During the time we were at the hospital our friends kindly emptied our car of most of our possessions and handed them to the police for our collection later in the day and a few photos were taken of the remains of our 7.

Finally, after giving our statements individually, the police tell us that the other driver 'has apologised' and that they have made a hotel reservation in town if we would like it. It is now 8pm and we are very grateful for their foresight and the fact that they also organised a taxi to take us there.

We tell the hotel about our day and they provide us with a meal but we are informed that we cannot stay the following night as the hotel is full for a conference. We finally retire to our room and I call our travel insurance company who advise that unless it is a medical emergency we will have to call on Monday morning. I then call the breakdown recovery services and they advise that they only cover breakdowns and not accidents. Feeling abandoned in our predicament we eventually retire to bed still feeling rather dazed and shocked as well as battered and bruised. Unsurprisingly it is not the best night's sleep!

Saturday morning dawns and at breakfast the hotel owner tells us our accident has made the local paper, he tears the page out and gives it to us, and it is also on the police website. The headline on the newspaper reads 'Injured after a violent head-on collision'.

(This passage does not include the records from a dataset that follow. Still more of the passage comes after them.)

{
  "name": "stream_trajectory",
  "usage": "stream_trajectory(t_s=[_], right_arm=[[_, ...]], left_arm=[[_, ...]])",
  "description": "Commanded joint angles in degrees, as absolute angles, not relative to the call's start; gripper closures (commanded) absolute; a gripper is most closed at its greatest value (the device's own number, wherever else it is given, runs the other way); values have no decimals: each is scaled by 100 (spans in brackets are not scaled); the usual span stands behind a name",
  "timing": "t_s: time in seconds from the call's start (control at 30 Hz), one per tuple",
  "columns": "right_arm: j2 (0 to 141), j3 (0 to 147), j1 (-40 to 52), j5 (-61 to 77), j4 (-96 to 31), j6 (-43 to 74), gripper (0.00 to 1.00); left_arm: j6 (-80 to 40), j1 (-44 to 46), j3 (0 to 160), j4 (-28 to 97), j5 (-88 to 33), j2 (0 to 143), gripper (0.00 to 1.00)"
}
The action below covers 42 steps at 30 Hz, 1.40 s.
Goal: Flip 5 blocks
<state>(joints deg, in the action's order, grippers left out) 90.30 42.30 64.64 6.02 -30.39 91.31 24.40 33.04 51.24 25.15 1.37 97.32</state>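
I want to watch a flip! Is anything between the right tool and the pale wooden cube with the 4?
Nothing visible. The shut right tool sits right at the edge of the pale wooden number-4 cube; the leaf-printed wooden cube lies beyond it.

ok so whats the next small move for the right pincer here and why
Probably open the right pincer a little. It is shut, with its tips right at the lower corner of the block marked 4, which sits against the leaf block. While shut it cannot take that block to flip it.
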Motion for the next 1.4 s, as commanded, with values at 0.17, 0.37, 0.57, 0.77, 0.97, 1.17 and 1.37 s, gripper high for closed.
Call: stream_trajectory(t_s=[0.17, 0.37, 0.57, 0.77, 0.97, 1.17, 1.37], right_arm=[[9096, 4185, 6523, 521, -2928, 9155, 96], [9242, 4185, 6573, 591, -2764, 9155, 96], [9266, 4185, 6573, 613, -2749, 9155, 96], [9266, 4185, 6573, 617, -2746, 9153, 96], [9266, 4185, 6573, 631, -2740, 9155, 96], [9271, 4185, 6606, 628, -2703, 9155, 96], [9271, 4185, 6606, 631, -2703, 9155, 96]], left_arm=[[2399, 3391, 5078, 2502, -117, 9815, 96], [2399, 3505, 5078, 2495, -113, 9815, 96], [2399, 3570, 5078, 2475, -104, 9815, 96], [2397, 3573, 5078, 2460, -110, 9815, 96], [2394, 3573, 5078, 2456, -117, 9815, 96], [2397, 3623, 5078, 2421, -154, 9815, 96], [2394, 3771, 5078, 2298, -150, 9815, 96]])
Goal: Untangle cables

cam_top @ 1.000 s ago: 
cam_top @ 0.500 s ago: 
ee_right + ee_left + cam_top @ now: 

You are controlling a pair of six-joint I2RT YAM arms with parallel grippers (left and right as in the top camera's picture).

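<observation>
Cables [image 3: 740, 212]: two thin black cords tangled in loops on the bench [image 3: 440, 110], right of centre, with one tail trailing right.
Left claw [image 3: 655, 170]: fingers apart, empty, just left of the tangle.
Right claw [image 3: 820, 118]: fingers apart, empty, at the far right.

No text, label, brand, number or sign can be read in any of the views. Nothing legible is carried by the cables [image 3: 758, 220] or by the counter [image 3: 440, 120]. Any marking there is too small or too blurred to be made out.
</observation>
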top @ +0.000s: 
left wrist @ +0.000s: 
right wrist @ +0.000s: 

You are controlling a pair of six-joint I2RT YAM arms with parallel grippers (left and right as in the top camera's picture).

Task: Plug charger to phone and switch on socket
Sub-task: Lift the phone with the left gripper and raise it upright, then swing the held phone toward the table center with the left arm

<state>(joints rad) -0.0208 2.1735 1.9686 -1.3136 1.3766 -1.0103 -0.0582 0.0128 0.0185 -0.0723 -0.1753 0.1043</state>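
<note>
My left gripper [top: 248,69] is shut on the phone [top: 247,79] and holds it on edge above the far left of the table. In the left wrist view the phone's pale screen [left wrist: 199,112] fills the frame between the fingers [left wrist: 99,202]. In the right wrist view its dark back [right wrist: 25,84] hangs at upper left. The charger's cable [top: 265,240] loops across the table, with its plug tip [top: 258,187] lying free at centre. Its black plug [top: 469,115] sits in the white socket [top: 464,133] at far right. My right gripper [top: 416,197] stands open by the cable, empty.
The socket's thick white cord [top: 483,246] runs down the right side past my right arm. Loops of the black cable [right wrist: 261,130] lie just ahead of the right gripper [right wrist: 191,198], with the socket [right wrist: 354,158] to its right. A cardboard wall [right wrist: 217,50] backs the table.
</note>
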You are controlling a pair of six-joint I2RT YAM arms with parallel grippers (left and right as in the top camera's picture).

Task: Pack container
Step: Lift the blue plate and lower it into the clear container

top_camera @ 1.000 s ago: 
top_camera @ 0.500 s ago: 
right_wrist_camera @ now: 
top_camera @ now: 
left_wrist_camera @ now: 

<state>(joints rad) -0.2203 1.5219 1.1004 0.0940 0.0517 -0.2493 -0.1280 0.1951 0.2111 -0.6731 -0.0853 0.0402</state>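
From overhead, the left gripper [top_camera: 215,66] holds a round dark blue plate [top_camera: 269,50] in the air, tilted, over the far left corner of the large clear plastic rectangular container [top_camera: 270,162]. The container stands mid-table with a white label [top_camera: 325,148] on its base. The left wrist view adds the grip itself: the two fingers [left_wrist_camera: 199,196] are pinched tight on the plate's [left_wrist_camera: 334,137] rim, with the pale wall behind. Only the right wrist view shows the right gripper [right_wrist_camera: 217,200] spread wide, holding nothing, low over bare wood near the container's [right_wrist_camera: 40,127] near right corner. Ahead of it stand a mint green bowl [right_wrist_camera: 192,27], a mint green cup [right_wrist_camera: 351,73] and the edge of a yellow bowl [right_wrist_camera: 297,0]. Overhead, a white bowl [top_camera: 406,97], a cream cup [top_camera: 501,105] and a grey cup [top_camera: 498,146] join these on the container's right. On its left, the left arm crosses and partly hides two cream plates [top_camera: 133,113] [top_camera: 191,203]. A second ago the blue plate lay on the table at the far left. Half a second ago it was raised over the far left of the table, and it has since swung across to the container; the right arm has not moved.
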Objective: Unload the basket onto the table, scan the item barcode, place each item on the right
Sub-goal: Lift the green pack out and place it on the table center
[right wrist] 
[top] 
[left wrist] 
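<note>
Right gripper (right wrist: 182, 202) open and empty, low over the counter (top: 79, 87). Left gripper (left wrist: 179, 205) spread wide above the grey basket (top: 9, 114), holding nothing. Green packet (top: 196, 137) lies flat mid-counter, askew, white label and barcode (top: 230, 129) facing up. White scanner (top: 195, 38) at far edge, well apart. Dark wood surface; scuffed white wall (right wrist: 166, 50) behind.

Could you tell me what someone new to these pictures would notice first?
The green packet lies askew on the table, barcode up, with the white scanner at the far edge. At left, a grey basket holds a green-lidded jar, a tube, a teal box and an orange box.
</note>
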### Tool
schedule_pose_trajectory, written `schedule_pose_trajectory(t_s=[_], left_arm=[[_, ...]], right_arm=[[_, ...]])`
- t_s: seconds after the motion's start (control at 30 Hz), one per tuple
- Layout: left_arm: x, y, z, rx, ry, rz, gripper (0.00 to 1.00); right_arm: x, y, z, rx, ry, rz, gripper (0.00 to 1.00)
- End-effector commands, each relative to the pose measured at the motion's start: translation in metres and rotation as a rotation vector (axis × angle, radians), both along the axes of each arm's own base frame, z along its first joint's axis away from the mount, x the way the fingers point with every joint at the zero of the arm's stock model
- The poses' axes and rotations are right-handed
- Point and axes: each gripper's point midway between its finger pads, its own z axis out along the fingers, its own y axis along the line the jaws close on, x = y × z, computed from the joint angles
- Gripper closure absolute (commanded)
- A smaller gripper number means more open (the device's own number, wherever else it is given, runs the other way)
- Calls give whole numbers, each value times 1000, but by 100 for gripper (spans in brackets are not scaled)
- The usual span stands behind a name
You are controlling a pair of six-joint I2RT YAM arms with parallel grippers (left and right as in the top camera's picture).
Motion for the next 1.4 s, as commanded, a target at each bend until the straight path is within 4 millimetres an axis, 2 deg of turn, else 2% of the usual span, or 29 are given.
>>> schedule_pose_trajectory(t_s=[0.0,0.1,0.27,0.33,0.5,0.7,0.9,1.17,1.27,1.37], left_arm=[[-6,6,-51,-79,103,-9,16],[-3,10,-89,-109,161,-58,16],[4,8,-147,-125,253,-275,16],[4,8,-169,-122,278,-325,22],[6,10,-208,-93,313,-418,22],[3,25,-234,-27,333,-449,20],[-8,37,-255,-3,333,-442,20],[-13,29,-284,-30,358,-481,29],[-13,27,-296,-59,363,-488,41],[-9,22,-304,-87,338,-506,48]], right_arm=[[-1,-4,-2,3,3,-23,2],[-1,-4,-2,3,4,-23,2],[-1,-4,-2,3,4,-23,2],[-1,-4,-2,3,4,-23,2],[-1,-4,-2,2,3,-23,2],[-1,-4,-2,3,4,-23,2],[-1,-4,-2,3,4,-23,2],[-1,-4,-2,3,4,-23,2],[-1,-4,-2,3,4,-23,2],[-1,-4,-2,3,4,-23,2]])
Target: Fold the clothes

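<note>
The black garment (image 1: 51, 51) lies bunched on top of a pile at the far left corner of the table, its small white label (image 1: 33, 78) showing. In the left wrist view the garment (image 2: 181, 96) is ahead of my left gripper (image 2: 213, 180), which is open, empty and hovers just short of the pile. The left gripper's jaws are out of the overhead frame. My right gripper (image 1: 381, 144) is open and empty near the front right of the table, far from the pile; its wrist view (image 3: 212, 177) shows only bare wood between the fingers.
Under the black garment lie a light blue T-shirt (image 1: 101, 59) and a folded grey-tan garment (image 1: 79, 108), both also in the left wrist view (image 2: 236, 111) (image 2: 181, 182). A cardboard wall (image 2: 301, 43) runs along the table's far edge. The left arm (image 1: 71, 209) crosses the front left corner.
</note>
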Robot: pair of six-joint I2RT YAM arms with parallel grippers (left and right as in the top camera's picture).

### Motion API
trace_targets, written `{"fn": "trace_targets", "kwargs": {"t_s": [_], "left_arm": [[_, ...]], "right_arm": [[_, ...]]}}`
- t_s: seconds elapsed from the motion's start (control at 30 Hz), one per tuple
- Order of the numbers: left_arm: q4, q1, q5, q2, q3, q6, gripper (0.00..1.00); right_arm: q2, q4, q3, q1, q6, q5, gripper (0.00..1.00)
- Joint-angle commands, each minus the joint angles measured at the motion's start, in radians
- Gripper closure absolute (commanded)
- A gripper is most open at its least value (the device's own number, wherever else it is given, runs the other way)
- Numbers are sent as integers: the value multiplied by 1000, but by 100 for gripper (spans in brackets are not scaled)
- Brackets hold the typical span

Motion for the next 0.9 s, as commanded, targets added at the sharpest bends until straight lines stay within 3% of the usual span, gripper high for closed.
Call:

After breakfast we return to our room to formulate a plan to repatriate ourselves to the UK. Maggie phones around to find a hire car company that will allow us to make a one way trip to Calais (24 hour hire is just CHF190, but one way charge is CHF485!). Our good friends Steve and Jenny Walker kindly offer to come and collect us from the car rental drop-off point at Calais Frethun Gare the following day. We leave the car rental in Luzern at 1pm and head off to see the car at a garage in Kerns. We take a few photos and strip the car of all tools and other sundries as at this stage I am concerned the car will be written off and not repatriated.

We finally leave Kerns around 2.30pm on Saturday 12 September for the 500 mile journey to Calais. We arrive, just in time to avoid a further day's hire charge, at 12.55pm via an overnight stop at Bar-Le-Duc where we are met by Steve and Jenny who transport us home.

We'll not bore you with all the ups and downs of insurance claims, but suffice to say that that car was repatriated on Monday 28 September and delivered to Andy Belcher at Tech 7 who carried out the necessary repairs for the insurance. The total cost was 10,303.47 (the car had an agreed value of 20,000) and this basically included a long-front, new front suspension, front wings and nosecone, bonnet, scuttle and sideskins, radiator and fan plus a host of miscellaneous items such as headlamp, Brooklands set up, 7 grille, steering rack, dashboard etc.

As part of the rebuild we decided to have a new paint scheme, new dampers and springs and a new gearset. I finally collected the car from Andy on Monday 28 December, just 3 months after he received it. The insurance company approved a new agreed value of 27,500 as a result of the repairs and upgrades. We were, however, still waiting 9 months later for payment of uninsured losses such as chiropractor treatments for Maggie, replacement clothes that were cut off (!), excesses paid and SatNav replacement etc, not all insurance companies are quick!

To say we were very lucky is an understatement, despite Maggie suffering from muscle spasms in her back and a large haematoma in her arm, someone somewhere was looking over us that day!